* **Records shown**
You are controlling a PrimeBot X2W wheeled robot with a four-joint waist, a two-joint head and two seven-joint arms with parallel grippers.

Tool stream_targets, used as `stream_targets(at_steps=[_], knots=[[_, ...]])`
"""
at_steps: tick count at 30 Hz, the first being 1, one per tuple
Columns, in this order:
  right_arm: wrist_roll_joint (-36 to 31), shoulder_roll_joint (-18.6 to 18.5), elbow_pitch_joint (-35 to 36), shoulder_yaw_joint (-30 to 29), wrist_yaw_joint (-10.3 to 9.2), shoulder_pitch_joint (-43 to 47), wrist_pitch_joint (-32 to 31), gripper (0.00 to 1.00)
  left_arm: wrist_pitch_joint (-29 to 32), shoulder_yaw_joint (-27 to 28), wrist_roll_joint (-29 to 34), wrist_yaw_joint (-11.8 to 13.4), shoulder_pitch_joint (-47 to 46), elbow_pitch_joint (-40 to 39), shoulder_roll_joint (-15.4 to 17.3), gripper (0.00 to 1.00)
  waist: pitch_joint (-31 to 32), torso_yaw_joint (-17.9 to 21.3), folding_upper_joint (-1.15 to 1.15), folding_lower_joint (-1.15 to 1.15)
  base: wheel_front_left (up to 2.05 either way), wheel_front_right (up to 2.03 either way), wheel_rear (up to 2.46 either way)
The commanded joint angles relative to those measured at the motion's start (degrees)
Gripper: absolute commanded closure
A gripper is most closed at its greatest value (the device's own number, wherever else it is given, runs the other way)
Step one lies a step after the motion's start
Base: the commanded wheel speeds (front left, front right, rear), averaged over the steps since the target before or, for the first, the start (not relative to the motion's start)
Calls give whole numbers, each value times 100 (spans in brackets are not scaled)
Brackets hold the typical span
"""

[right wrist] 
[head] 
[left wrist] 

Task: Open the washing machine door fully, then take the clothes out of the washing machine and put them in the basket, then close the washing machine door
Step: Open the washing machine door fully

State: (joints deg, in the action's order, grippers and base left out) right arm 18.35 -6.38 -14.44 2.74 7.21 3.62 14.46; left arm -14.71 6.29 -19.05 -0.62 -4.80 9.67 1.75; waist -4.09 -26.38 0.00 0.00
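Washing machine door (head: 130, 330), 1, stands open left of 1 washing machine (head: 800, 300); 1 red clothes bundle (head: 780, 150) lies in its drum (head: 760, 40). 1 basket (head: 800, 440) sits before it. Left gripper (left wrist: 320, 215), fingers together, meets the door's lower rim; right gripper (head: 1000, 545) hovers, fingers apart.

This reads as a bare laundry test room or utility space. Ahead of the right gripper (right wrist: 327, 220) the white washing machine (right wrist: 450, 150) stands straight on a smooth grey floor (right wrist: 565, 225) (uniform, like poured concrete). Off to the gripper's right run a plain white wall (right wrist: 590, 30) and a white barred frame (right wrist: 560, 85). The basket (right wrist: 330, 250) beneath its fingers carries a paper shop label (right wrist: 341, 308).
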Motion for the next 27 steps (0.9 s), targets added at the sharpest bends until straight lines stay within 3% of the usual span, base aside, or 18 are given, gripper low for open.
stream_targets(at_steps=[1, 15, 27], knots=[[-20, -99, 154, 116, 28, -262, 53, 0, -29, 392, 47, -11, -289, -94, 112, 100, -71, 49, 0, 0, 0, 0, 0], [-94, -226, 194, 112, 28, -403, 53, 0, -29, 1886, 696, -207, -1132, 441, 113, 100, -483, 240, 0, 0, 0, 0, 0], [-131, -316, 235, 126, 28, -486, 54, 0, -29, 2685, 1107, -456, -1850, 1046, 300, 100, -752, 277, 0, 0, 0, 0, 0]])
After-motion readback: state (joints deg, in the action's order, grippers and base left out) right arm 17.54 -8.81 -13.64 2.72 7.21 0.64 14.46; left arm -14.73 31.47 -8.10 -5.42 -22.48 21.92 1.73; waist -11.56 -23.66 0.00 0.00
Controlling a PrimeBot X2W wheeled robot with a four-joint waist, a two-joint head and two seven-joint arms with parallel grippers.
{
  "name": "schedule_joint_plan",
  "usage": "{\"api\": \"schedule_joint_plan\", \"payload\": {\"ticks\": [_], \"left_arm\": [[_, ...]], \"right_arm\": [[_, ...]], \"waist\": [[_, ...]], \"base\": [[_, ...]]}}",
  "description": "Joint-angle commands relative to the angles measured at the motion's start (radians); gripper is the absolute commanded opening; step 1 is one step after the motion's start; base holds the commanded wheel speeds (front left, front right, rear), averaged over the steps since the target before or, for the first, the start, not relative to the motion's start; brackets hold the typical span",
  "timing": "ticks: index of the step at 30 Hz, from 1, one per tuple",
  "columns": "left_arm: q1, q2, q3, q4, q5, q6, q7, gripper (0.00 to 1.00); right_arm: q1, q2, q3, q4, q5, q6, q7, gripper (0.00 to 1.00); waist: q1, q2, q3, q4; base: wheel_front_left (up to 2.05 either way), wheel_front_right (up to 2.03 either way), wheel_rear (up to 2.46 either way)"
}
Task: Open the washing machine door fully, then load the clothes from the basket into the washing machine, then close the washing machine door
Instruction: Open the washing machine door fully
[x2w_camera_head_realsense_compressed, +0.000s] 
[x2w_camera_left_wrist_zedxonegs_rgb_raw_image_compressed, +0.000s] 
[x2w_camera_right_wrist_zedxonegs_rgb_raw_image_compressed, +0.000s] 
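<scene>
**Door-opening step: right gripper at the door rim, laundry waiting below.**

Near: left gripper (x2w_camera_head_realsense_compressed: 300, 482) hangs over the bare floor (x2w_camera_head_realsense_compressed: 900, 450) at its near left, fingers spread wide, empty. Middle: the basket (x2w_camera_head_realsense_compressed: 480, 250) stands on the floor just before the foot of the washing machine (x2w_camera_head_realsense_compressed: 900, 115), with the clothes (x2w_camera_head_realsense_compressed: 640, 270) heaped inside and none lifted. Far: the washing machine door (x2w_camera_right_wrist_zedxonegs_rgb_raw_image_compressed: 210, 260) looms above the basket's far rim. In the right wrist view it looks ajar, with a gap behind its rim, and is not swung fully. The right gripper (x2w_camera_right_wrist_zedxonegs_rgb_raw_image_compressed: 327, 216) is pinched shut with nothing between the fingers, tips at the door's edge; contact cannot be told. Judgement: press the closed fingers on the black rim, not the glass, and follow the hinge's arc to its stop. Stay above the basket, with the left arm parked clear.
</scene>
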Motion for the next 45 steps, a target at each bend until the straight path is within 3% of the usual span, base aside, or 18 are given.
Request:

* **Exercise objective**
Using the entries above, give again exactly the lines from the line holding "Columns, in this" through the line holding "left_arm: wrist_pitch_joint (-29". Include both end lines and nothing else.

* **Solved exercise**
Columns, in this order:
  right_arm: wrist_roll_joint (-36 to 31), shoulder_roll_joint (-18.6 to 18.5), elbow_pitch_joint (-35 to 36), shoulder_yaw_joint (-30 to 29), wrist_yaw_joint (-10.3 to 9.2), shoulder_pitch_joint (-43 to 47), wrist_pitch_joint (-32 to 31), gripper (0.00 to 1.00)
  left_arm: wrist_pitch_joint (-29 to 32), shoulder_yaw_joint (-27 to 28), wrist_roll_joint (-29 to 34), wrist_yaw_joint (-11.8 to 13.4), shoulder_pitch_joint (-47 to 46), elbow_pitch_joint (-40 to 39), shoulder_roll_joint (-15.4 to 17.3), gripper (0.00 to 1.00)

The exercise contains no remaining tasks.